As far as I know, this is all basic stuff to a lawyer. So, again, as far as I know, every judge/justice is an 'originalist' (except for maybe Richard Posner.)
2.The problem is in the Federalist Society falsely claiming that 'there is one and only one obvious ruling in every case that would easily be reached if only every judge/justice was an 'originalist'' and that, naturally, those judges/justices would agree with the Federalist Society/right wing opinion on what the 'originalist' opinion is.
There was another comment that the poster deleted here for some reason that got to the point that applying the words of the Constitution or a law, even when fully aware of the context of the text in the Constitution, to a specific case, is not easy. so, to argue that there is only 'one' correct way to interpret something is absurd. With virtually every text there is always a narrow reading of the letter of the text and a broader reading of the spirit of the text. I don't know how anybody could not realize that, and both readings hopefully get closer to the truth of what the text means.
However, we can also be far more concrete than this. For instance, the Supreme Court ruling that struck down the New York gun law. The Supreme Court stated that the only laws New York (and everywhere else in the U.S) could have on guns had to be consistent with U.S laws that were in place in the 18th and 19th century.
Given the changes in gun technology since then - the first practical machine gun for an individual to use, for instance, the Thompson Sub Machine gun (AKA the Tommy gun) was not even invented until 1920 or so. How can laws not be allowed to adapt to this new situation? The Constitution is not meant to be a straitjacket. Only a Supreme Court completely divorced from reality and from the consequences of its rulings could believe that the laws of the 18th and 19th century are of relevance to today or that the framers of the Constitution wanted it to be a straitjacket.
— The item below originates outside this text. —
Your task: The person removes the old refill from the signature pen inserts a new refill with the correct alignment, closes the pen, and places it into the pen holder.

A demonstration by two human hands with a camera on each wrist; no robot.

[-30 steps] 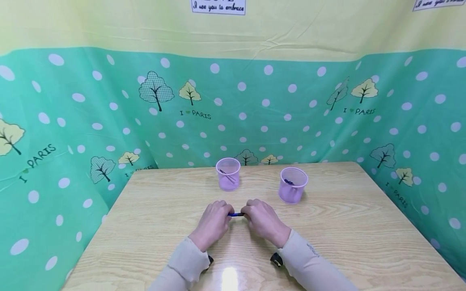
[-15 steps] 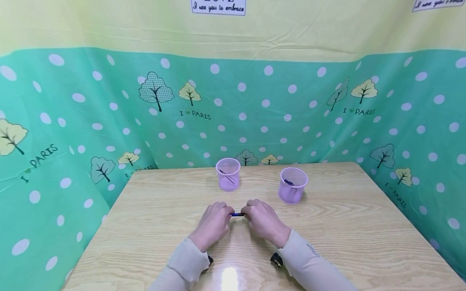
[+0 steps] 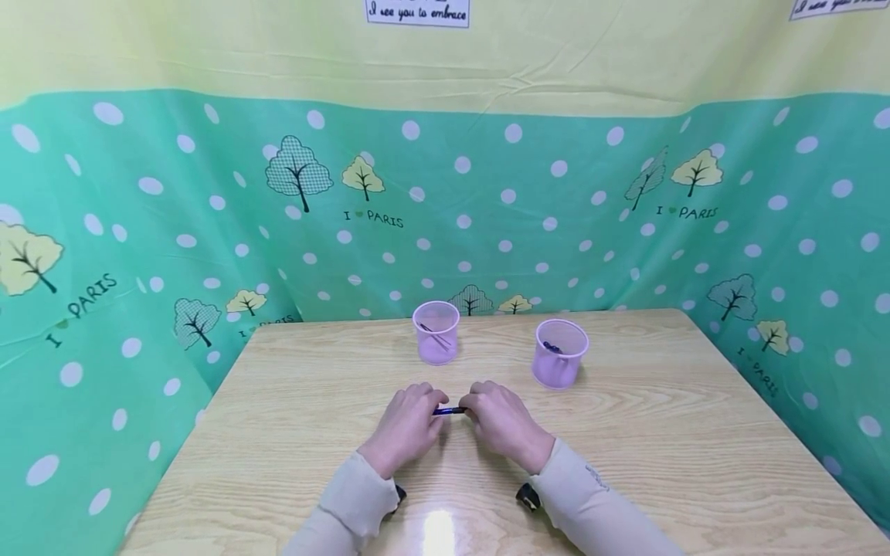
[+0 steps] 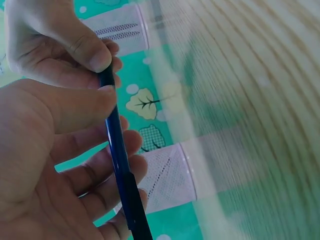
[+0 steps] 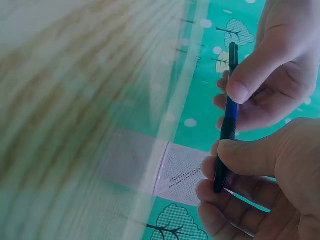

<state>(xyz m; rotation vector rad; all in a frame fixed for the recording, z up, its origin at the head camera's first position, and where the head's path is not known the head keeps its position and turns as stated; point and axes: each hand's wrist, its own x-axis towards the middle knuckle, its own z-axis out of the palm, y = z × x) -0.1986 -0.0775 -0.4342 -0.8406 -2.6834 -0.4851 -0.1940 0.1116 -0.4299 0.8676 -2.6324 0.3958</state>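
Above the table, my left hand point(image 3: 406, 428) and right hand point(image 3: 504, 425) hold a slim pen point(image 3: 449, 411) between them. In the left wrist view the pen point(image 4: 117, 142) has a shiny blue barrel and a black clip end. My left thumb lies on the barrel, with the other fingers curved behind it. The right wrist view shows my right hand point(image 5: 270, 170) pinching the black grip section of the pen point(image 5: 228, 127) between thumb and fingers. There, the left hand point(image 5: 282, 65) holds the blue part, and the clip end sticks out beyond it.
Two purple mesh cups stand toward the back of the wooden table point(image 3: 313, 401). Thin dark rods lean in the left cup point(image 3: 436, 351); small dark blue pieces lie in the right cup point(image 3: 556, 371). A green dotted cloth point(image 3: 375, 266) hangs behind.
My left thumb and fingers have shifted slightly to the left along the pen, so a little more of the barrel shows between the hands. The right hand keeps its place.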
However, is that the case with this Supreme Court even? I don't think so because there was also considerable evidence that the Supreme Court's history lesson on gun laws that were enacted in the 18th and 19th century was completely wrong, and almost certainly intentionally so.
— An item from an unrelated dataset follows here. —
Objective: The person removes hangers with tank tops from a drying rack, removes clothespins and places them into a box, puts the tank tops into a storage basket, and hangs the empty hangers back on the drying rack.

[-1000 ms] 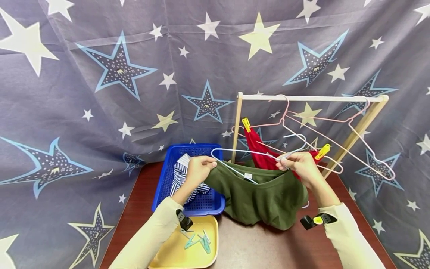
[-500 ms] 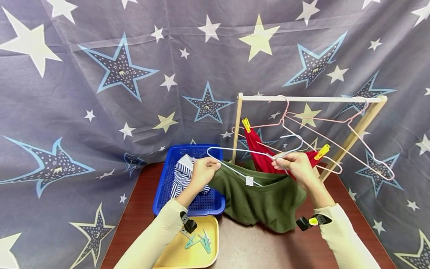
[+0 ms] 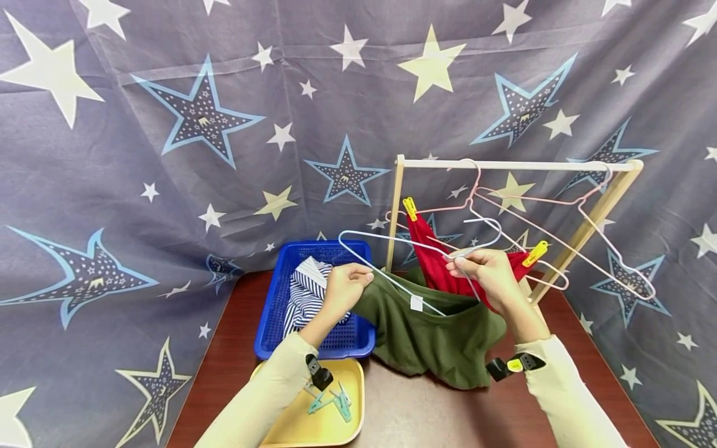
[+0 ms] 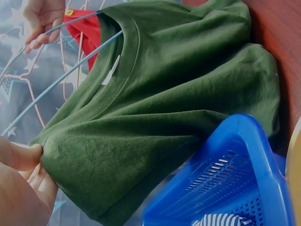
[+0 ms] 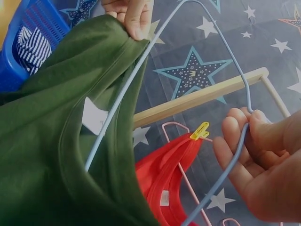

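Note:
My left hand (image 3: 344, 287) pinches a dark green shirt (image 3: 428, 342) at one shoulder, beside the neckline. Between the thumb and fingers of my right hand (image 3: 488, 274) is a light blue wire hanger (image 5: 126, 90), gripped near the base of its hook. One end of the hanger passes down through the shirt's neck opening and is hidden inside the cloth. Its other end sticks out above my left hand. A white label (image 5: 94, 116) shows inside the collar. The shirt's lower part hangs down to the table.
Behind the shirt, a wooden rack (image 3: 521, 165) bears pink hangers and a red garment (image 3: 428, 249) with yellow clips. At left, a blue basket (image 3: 260, 323) holds a striped cloth (image 3: 307, 292). A yellow tray (image 3: 358, 410) with several green clothespins (image 3: 342, 404) stands in front.
The hanger's free end has risen and shifted left, its inner end sliding right and down in the neck. My right hand has moved slightly left, my left hand right with the shirt's shoulder.

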Motion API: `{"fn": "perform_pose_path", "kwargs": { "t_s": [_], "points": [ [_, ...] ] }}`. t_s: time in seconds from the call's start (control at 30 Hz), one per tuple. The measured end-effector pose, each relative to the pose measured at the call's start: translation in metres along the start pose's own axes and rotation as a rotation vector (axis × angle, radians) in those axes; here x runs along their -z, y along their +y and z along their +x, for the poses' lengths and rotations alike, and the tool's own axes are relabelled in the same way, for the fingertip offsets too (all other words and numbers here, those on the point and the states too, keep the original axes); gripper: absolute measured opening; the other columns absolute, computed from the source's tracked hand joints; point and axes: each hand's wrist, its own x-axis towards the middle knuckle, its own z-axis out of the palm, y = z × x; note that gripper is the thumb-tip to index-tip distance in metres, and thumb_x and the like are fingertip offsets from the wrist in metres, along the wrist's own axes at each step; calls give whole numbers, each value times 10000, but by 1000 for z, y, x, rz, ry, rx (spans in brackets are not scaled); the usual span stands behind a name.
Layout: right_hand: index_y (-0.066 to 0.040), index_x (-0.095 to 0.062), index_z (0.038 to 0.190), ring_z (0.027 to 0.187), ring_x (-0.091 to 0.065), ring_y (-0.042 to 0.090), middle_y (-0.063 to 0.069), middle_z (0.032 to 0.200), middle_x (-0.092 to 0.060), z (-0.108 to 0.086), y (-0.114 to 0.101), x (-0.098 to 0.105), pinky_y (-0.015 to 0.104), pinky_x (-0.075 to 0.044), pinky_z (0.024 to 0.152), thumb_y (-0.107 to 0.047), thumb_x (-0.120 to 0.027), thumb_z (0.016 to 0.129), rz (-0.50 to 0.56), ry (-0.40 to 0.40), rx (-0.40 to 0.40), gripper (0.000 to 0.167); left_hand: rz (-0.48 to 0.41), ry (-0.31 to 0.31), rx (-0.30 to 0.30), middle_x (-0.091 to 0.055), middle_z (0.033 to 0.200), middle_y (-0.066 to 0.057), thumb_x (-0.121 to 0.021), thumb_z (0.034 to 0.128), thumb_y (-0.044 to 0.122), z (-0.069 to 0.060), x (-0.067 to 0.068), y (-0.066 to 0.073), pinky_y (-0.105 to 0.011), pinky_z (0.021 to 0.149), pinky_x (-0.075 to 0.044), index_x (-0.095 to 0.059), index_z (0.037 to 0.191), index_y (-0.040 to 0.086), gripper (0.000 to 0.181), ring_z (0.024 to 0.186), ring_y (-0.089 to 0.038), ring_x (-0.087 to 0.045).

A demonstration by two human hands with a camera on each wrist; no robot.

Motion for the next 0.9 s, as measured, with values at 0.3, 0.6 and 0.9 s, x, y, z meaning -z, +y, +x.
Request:
{"fn": "perform_pose_path", "kwargs": {
  "t_s": [0.3,0.6,0.9],
  "points": [
    [233,-633,1049,739,-744,74,-49,814,-763,7,-11,-9,260,-634,756,77,-587,968,-14,7,27,182,70,-73,-26,-777,837,-149,-732,871,41,-6,-8,-4,-202,664,-546,-781,911,2,74,732,-124,-700],
    [46,-734,955,719,-741,69,-51,798,-769,13,-19,-20,216,-623,754,66,-589,972,46,53,58,148,190,-226,-83,-776,841,-119,-742,859,43,-18,-21,-13,-239,660,-559,-791,895,31,61,722,-144,-689],
    [-80,-752,838,701,-753,78,-23,767,-778,17,-31,-27,218,-625,739,108,-553,973,162,131,155,305,225,-329,-105,-775,795,-88,-762,864,56,-29,-34,-16,-193,621,-528,-784,879,31,37,695,-100,-689]
  ]
}}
So, what is most likely the case is that the Supreme Court justices in this case lied about the history in order to make the ruling they wanted and then hid behind B.S 'legal theories' in order to deflect from the reality that they 'legislated from the bench.' And that, 'reading between the lines' these Supreme Court Justices and the Federalist Society don't really care about this 'originalism' or 'textualism' and all these other 'judicial philosophies' that they themselves know are B.S, but are convenient to hide behind.
It doesn't take long to search to find towns in the 18th and 19th century that had all sorts of gun control laws including banning concealed carry:
https://www.smithsonianmag.com/history/gun-control-old-west-180968013/Gun Control Is as Old as the Old West
Contrary to the popular imagination, bearing arms on the frontier was a heavily regulated business (from an article in 2018)
"Carrying any kind of weapon, guns or knives, was not allowed other than outside town borders and inside the home. When visitors left their weapons with a law officer upon entering town, they'd receive a token, like a coat check, which they'd exchange for their guns when leaving town."
If a judge were to make a ruling on 'common law' I think the most likely thing is the judge would argue 'concealed carry laws are impractical because they can't really be enforced, after all, the gun is 'concealed.' If a person with a concealed weapon acts in a violent or threatening manner there are already other laws to address that.'
So, I personally wouldn't necessarily care if a judge made a ruling like that, but I appreciate the harmful precedent that can set, unless the judge could make that ruling using the 14th Amendment.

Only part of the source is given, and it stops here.